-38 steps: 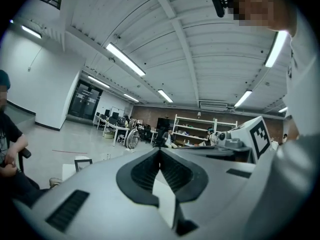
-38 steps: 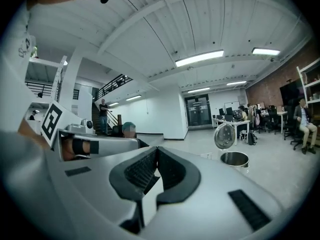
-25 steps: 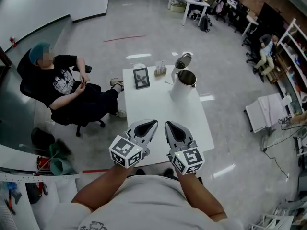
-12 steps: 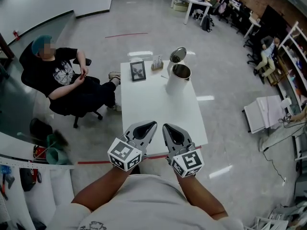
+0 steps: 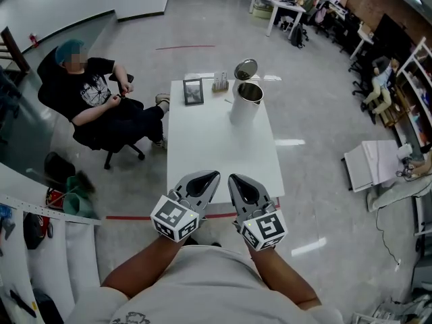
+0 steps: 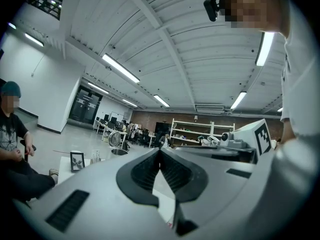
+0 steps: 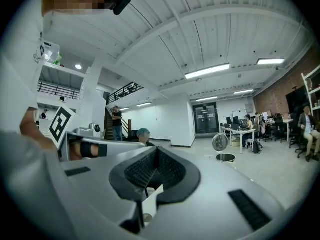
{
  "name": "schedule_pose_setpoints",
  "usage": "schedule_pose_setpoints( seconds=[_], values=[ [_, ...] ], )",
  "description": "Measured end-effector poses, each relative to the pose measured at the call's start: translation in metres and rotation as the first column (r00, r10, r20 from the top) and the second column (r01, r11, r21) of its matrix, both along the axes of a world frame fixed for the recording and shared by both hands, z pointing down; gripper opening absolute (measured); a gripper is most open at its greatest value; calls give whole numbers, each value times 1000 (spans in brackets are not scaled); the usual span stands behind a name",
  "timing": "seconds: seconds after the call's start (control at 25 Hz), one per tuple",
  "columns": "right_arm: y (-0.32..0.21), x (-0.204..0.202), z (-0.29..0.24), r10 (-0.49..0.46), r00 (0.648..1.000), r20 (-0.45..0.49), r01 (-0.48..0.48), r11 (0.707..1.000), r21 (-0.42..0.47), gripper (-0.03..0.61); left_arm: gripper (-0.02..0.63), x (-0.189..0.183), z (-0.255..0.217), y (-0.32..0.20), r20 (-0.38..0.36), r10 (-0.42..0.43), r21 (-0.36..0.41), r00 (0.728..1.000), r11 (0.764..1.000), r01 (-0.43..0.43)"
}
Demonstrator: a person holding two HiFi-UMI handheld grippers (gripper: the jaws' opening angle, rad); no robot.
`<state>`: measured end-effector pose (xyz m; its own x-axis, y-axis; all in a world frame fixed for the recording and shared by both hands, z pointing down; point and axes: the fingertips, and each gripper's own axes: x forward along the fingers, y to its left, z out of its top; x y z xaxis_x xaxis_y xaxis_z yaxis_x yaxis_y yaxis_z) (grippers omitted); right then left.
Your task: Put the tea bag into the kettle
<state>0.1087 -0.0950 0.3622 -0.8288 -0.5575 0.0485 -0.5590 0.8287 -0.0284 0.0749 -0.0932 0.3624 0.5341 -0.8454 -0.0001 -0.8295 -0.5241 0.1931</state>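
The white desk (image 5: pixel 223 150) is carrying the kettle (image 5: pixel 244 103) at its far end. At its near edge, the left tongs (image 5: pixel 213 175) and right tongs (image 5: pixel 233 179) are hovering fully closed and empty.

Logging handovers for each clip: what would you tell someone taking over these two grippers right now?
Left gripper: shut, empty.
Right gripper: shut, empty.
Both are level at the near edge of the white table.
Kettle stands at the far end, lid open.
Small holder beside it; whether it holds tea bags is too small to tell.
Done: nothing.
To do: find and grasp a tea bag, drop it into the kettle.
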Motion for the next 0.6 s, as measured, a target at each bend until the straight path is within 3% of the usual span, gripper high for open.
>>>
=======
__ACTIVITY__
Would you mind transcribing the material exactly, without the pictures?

__ANSWER TO THIS EXERCISE__
-38 steps: 
-38 steps: 
-25 steps: 
-12 steps: 
+0 steps: 
+0 steps: 
+0 steps: 
{
  "name": "schedule_pose_setpoints",
  "usage": "schedule_pose_setpoints( seconds=[_], values=[ [_, ...] ], )",
  "description": "Measured end-effector poses, each relative to the pose measured at the call's start: translation in metres and rotation as the first column (r00, r10, r20 from the top) and the second column (r01, r11, r21) of its matrix, both along the axes of a world frame fixed for the recording and shared by both hands, z pointing down; gripper opening absolute (measured); a gripper is most open at its greatest value; calls give whole numbers, each value times 1000 (spans in brackets are not scaled); the usual span stands behind a name",
  "timing": "seconds: seconds after the call's start (control at 25 Hz), one per tuple",
  "columns": "right_arm: y (-0.32..0.21), x (-0.204..0.202), z (-0.29..0.24), r10 (-0.49..0.46), r00 (0.648..1.000), r20 (-0.45..0.49), r01 (-0.48..0.48), r11 (0.707..1.000), r21 (-0.42..0.47), gripper (-0.03..0.61); left_arm: gripper (-0.02..0.63), x (-0.189..0.183), z (-0.255..0.217), y (-0.32..0.20), r20 (-0.38..0.36), r10 (-0.42..0.43), r21 (-0.36..0.41), r00 (0.728..1.000), r11 (0.764..1.000), r01 (-0.43..0.43)"
}
Demonstrator: a person holding two HiFi-UMI handheld grippers (gripper: the jaws' opening angle, rad); no robot.
`<state>`: measured end-effector pose (xyz m; its own x-axis, y-axis; all in a world frame fixed for the recording and shared by both hands, z pointing down; point and axes: the fingertips, and each gripper's own axes: x forward along the fingers, y to its left, z out of its top; x y z xaxis_x xaxis_y xaxis_z yaxis_x yaxis_y yaxis_z) (grippers omitted); right then left.
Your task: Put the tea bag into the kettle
<state>0.1087 -0.0950 0.3622 -0.8288 -0.5575 0.0485 -0.5590 0.8287 -0.0284 0.0749 -0.0932 0.3624 0.5341 -0.8454 -0.0001 -0.8295 -0.5241 0.1931</state>
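The white desk (image 5: pixel 223 150) is carrying the kettle (image 5: pixel 244 103) at its far end. At its near edge, the left tongs (image 5: pixel 213 175) and right tongs (image 5: pixel 233 179) are hovering fully closed and empty.

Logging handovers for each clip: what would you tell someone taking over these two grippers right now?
Left gripper: shut, empty.
Right gripper: shut, empty.
Both are level at the near edge of the white table.
Kettle stands at the far end, lid open.
Small holder beside it; whether it holds tea bags is too small to tell.
Done: nothing.
To do: find and grasp a tea bag, drop it into the kettle.
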Motion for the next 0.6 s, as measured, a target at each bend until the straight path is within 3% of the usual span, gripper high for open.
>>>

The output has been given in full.